Leaving out the images, return the data below exactly as it is written.
• • • •
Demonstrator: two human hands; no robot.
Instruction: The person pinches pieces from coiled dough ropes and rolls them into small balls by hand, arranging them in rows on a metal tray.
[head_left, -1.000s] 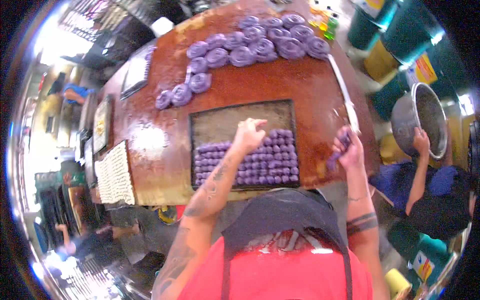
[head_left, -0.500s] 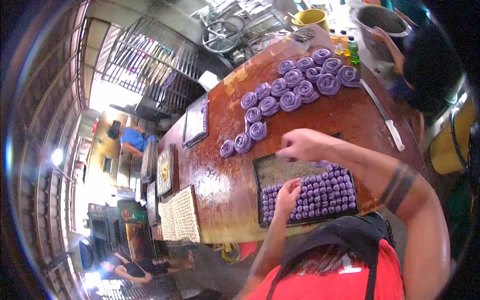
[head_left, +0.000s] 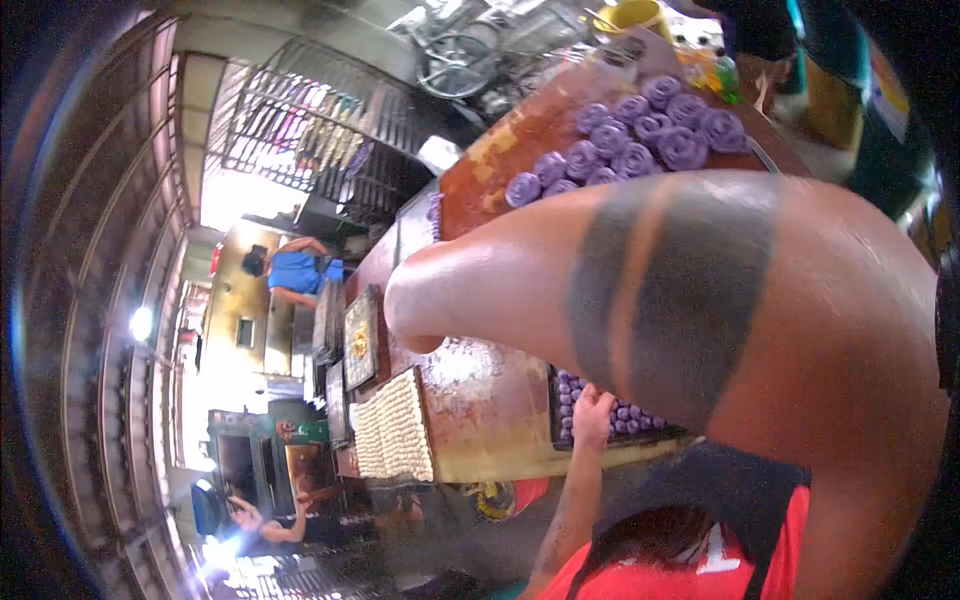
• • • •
- [THE ANSWER]:
Demonstrator: two human hands; no robot.
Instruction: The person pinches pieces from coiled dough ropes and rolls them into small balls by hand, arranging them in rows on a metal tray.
[head_left, -1.000s] 
[head_left, -0.500s] 
[head_left, +0.000s] 

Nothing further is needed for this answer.